Much easier and better to just stop using it all and move to a system like Linux or BSD. 99% of people do everything in a browser these days anyhow.

If only moving to Linux were an option for everyone.

The other day I tried for the 100th time to move to Linux. I installed a recent build of a maintained, popular distribution (no it doesn't matter which one - I have tried them all), on hardware that is famous for it's Linux support.

Everything worked for a day and a half, then the sound just fucking died. No input or output.

I get millions of people use Linux daily, and are happy with it -- I'm genuinely grateful that's a thing. I would love to also use Linux, but I really don't have the time to diagnose why it broke yet again.

Any suggestions for people stuck on macOS? I guess I could block all Apple domains in my DNS resolver? Other than app updates, I can't think of anything that would stop working. That still sounds less painful than trying to deal with Linux's atrocious UX.

I had sound drivers die on me on famous brands laptops under Windows.

I had OSX lock up or lose any display on MBPs with NVidia chips.

On my wife's old windows desktop I had to plug a USB audio dongle, because of audio glitches.

Some of it is sloppy drivers, some, faulty or poorly designed hardware.

"Sound just died" is, unfortunately, not specific to Linux in any way.

Sure, though I am describing my latest attempt in like 15 years of using Linux on and off. At some point "every OS has its problems" just stopped being true for me.

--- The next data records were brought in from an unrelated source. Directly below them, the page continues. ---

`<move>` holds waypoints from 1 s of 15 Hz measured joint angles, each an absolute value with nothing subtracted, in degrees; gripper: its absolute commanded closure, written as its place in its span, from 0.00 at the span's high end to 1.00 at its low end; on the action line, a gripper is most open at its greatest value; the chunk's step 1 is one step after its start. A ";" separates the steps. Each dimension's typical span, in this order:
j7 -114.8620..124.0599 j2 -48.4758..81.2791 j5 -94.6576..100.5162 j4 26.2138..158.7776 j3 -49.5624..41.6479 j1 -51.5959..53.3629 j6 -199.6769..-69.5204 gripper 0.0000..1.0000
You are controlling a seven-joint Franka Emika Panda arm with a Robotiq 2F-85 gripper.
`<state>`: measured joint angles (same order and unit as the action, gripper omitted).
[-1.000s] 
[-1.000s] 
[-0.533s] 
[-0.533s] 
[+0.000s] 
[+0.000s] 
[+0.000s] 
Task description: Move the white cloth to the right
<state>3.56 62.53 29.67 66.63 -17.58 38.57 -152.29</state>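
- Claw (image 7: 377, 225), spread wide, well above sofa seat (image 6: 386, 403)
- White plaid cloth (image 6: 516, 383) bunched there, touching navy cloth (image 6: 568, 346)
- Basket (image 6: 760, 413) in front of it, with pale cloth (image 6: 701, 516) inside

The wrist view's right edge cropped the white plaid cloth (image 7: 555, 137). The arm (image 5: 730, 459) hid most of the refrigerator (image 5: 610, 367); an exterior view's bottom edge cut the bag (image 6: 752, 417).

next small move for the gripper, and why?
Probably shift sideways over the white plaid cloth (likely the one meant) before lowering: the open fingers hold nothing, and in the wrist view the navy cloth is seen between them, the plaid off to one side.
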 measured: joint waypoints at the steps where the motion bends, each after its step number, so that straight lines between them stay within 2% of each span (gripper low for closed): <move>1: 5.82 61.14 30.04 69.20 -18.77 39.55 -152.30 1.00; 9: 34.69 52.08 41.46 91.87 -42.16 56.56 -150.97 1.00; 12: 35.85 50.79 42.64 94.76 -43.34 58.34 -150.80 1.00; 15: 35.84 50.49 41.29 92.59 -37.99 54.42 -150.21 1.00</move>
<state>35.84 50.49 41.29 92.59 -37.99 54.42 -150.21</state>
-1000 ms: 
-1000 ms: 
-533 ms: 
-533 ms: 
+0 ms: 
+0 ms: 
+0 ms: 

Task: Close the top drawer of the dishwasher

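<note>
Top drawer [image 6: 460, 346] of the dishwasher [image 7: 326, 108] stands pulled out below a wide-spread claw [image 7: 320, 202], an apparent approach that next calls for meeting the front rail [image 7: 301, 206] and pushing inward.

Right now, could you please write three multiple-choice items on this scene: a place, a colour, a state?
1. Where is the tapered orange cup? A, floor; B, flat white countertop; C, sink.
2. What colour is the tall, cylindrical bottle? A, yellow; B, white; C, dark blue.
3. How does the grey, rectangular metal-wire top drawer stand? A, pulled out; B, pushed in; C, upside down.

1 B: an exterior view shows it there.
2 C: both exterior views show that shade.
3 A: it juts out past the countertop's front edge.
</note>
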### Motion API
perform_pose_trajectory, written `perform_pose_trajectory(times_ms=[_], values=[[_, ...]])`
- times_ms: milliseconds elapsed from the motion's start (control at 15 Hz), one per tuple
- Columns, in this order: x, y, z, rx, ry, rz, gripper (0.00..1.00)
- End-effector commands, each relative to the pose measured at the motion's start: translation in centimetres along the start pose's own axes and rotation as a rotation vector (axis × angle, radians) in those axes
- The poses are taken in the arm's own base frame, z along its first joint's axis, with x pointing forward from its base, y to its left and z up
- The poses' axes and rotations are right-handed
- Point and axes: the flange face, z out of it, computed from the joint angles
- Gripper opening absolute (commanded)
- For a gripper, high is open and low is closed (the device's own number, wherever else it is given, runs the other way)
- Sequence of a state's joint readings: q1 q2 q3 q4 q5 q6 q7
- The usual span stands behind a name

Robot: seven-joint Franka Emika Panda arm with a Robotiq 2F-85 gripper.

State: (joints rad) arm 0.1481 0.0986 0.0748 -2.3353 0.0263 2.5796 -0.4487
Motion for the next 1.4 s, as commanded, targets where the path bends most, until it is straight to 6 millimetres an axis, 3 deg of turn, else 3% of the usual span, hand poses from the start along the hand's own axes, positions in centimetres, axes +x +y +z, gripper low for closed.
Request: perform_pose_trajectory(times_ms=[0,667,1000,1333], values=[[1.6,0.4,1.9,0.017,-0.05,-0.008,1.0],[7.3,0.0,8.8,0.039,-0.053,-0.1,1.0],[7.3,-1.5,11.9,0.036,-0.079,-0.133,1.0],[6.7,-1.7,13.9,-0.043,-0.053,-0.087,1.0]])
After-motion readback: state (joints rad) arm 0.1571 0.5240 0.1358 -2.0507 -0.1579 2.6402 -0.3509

Linux really sucks for anything other than servers. I hate to say that because I badly wish it weren't true, but it is.

How could it be any different actually?

A Linux conference is usually focused on the Linux kernel, drivers, filesystems, networking, more or less everything POSIXy.

If you want to learn about improvements at the UI level, there are XDG, GUADEC, Kacademy, each focused on their own silo, and other parts of the stack or UI tooling don't have any at all.

Meanwhile WWDC, Google IO, BUILD / Ignite are about all levels of the stack.

I've had good luck with System76 & PopOS, they put in the extra effort to make sure Linux just works on the hardware they sell and will respond to any tech support issues. Recently switched back to running Debian desktop on a older system and have ran into some intermittent sound issues that are frustrating, so I can relate but haven't had that kind of issue with any of the System76 laptops I've used.



Spin up a Linux box in macOS and ssh into it directly. It is a true joy if you are comfortable working with text files (programming, admin, focused writing, etc.)

It will default to using VirtualBox as the underlying virtualization. That works a treat and hides all the GUI madness of VirtualBox.

However, if you open up VirtualBox then you can interact with the host you just created with “vagrant up” just fine, including using a graphical environment.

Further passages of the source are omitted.